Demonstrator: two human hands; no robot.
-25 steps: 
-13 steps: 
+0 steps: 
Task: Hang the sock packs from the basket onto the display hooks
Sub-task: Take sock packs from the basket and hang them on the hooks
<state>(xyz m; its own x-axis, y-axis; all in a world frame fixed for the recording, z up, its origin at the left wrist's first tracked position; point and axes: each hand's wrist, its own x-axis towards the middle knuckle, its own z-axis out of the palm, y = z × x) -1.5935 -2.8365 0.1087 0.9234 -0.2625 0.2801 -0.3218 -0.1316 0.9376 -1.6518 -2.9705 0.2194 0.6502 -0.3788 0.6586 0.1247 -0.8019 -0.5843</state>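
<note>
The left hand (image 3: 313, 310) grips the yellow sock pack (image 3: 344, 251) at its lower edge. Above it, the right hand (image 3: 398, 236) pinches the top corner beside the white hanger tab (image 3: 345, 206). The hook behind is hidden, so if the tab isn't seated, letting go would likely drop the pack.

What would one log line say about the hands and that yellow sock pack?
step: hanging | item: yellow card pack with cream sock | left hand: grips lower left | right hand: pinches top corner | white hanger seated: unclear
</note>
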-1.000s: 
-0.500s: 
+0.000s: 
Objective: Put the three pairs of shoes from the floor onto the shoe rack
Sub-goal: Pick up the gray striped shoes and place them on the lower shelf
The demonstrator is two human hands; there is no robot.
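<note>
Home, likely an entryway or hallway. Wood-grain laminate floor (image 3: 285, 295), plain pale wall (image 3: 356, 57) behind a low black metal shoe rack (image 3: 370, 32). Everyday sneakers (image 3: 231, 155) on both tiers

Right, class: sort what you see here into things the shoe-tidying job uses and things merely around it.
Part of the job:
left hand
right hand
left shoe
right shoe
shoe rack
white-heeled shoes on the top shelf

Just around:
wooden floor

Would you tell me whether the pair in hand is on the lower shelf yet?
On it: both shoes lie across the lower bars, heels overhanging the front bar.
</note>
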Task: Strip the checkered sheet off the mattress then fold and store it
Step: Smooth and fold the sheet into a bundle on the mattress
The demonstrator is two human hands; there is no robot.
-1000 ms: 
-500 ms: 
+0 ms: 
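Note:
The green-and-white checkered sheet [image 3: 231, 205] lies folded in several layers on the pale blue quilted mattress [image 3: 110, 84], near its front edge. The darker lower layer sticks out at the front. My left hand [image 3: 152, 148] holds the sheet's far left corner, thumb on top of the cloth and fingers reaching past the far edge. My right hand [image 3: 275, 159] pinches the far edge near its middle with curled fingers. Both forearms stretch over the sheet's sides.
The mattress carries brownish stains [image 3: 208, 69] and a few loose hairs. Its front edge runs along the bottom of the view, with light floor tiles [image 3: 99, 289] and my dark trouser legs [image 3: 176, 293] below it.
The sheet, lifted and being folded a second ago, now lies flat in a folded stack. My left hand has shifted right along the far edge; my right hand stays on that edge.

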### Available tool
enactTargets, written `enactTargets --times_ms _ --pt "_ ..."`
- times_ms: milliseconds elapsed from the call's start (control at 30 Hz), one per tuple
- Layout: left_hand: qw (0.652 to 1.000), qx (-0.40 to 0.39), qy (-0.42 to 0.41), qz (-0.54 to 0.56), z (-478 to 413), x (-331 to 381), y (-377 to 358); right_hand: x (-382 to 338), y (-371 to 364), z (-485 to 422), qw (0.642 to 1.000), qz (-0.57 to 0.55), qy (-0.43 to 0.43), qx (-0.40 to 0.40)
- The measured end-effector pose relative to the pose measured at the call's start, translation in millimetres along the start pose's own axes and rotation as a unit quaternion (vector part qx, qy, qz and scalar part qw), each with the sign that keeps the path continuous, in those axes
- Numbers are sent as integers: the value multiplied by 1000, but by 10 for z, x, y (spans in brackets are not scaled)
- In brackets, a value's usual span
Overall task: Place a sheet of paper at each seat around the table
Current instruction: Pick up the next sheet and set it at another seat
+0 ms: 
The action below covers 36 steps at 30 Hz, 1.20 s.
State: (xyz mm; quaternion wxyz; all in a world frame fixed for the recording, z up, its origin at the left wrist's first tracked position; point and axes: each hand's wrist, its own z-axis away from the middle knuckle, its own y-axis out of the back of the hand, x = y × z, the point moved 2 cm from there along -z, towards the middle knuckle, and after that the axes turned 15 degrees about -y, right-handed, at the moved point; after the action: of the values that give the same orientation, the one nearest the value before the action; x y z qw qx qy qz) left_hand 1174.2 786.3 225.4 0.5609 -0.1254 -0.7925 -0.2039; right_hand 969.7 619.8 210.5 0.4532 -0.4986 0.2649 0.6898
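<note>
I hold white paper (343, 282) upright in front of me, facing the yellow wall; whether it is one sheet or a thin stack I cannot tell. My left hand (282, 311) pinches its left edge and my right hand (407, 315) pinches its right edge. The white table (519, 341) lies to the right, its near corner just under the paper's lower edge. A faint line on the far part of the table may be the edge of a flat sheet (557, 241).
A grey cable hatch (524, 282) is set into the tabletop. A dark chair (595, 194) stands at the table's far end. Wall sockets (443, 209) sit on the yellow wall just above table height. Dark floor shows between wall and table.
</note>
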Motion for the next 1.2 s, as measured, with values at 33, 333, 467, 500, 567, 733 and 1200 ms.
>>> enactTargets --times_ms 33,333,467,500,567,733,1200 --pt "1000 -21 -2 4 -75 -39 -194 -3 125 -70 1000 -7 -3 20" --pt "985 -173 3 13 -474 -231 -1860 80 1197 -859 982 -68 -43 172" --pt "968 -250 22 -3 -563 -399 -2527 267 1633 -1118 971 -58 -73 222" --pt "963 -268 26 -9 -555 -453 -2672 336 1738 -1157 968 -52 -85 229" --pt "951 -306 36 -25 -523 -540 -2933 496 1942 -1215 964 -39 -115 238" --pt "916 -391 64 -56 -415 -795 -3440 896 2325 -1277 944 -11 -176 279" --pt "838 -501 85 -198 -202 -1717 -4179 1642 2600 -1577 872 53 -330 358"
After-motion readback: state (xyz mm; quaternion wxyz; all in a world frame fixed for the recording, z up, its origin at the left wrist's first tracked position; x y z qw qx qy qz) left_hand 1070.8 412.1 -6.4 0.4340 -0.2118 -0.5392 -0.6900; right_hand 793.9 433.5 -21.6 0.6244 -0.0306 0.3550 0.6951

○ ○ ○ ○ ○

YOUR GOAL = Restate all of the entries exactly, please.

YOUR SOLUTION =
Demonstrator: two human hands; no robot.
-25 steps: 
-13 steps: 
+0 steps: 
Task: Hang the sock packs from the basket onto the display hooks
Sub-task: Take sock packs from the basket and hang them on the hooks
<state>(xyz m; its own x-axis, y-axis; all in a world frame fixed for the recording, z up, its origin at the left wrist's first tracked position; point and axes: each hand's wrist, its own x-axis towards the middle knuckle, its own z-axis out of the palm, y = z × x) -1.5935 -2.8365 0.1087 0.9234 -0.2625 0.2801 -0.3218 -0.1316 0.9376 -1.6518 -2.9705 0.2194 0.6502 -0.3788 0.6586 0.1247 -0.8019 -0.5843</state>
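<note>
The left hand (image 3: 313, 310) grips the yellow sock pack (image 3: 344, 251) at its lower edge. Above it, the right hand (image 3: 398, 236) pinches the top corner beside the white hanger tab (image 3: 345, 206). The hook behind is hidden, so if the tab isn't seated, letting go would likely drop the pack.

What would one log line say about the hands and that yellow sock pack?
step: hanging | item: yellow card pack with cream sock | left hand: grips lower left | right hand: pinches top corner | white hanger seated: unclear
</note>
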-1.000s: 
-0.500s: 
+0.000s: 
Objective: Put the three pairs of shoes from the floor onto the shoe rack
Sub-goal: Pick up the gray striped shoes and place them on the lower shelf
The demonstrator is two human hands; there is no robot.
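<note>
Home, likely an entryway or hallway. Wood-grain laminate floor (image 3: 285, 295), plain pale wall (image 3: 356, 57) behind a low black metal shoe rack (image 3: 370, 32). Everyday sneakers (image 3: 231, 155) on both tiers

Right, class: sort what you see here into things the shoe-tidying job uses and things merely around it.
Part of the job:
left hand
right hand
left shoe
right shoe
shoe rack
white-heeled shoes on the top shelf

Just around:
wooden floor

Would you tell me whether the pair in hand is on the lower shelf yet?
On it: both shoes lie across the lower bars, heels overhanging the front bar.
</note>
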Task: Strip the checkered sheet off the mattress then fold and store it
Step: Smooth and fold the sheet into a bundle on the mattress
The demonstrator is two human hands; there is no robot.
-1000 ms: 
-500 ms: 
+0 ms: 
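Note:
The green-and-white checkered sheet [image 3: 231, 205] lies folded in several layers on the pale blue quilted mattress [image 3: 110, 84], near its front edge. The darker lower layer sticks out at the front. My left hand [image 3: 152, 148] holds the sheet's far left corner, thumb on top of the cloth and fingers reaching past the far edge. My right hand [image 3: 275, 159] pinches the far edge near its middle with curled fingers. Both forearms stretch over the sheet's sides.
The mattress carries brownish stains [image 3: 208, 69] and a few loose hairs. Its front edge runs along the bottom of the view, with light floor tiles [image 3: 99, 289] and my dark trouser legs [image 3: 176, 293] below it.
The sheet, lifted and being folded a second ago, now lies flat in a folded stack. My left hand has shifted right along the far edge; my right hand stays on that edge.
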
### Available tool
enactTargets, written `enactTargets --times_ms _ --pt "_ ..."`
- times_ms: milliseconds elapsed from the call's start (control at 30 Hz), one per tuple
- Layout: left_hand: qw (0.652 to 1.000), qx (-0.40 to 0.39), qy (-0.42 to 0.41), qz (-0.54 to 0.56), z (-478 to 413), x (-331 to 381), y (-377 to 358); right_hand: x (-382 to 338), y (-371 to 364), z (-485 to 422), qw (0.642 to 1.000), qz (-0.57 to 0.55), qy (-0.43 to 0.43), qx (-0.40 to 0.40)
- The measured end-effector pose relative to the pose measured at the call's start, translation in millimetres along the start pose's own axes and rotation as a unit quaternion (vector part qx, qy, qz and scalar part qw), each with the sign that keeps the path continuous, in those axes
- Numbers are sent as integers: the value multiplied by 1000, but by 10 for z, x, y (spans in brackets are not scaled)
- In brackets, a value's usual span
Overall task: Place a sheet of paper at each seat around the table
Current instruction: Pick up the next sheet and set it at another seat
+0 ms: 
The action below covers 36 steps at 30 Hz, 1.20 s.
State: (xyz mm; quaternion wxyz; all in a world frame fixed for the recording, z up, its origin at the left wrist's first tracked position; point and axes: each hand's wrist, its own z-axis away from the middle knuckle, its own y-axis out of the back of the hand, x = y × z, the point moved 2 cm from there along -z, towards the middle knuckle, and after that the axes turned 15 degrees about -y, right-handed, at the moved point; after the action: of the values that give the same orientation, the one nearest the value before the action; x y z qw qx qy qz) left_hand 1174.2 786.3 225.4 0.5609 -0.1254 -0.7925 -0.2039; right_hand 969.7 619.8 210.5 0.4532 -0.4986 0.2649 0.6898
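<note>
I hold white paper (343, 282) upright in front of me, facing the yellow wall; whether it is one sheet or a thin stack I cannot tell. My left hand (282, 311) pinches its left edge and my right hand (407, 315) pinches its right edge. The white table (519, 341) lies to the right, its near corner just under the paper's lower edge. A faint line on the far part of the table may be the edge of a flat sheet (557, 241).
A grey cable hatch (524, 282) is set into the tabletop. A dark chair (595, 194) stands at the table's far end. Wall sockets (443, 209) sit on the yellow wall just above table height. Dark floor shows between wall and table.
</note>
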Motion for the next 1.2 s, as measured, with values at 33, 333, 467, 500, 567, 733 and 1200 ms.
>>> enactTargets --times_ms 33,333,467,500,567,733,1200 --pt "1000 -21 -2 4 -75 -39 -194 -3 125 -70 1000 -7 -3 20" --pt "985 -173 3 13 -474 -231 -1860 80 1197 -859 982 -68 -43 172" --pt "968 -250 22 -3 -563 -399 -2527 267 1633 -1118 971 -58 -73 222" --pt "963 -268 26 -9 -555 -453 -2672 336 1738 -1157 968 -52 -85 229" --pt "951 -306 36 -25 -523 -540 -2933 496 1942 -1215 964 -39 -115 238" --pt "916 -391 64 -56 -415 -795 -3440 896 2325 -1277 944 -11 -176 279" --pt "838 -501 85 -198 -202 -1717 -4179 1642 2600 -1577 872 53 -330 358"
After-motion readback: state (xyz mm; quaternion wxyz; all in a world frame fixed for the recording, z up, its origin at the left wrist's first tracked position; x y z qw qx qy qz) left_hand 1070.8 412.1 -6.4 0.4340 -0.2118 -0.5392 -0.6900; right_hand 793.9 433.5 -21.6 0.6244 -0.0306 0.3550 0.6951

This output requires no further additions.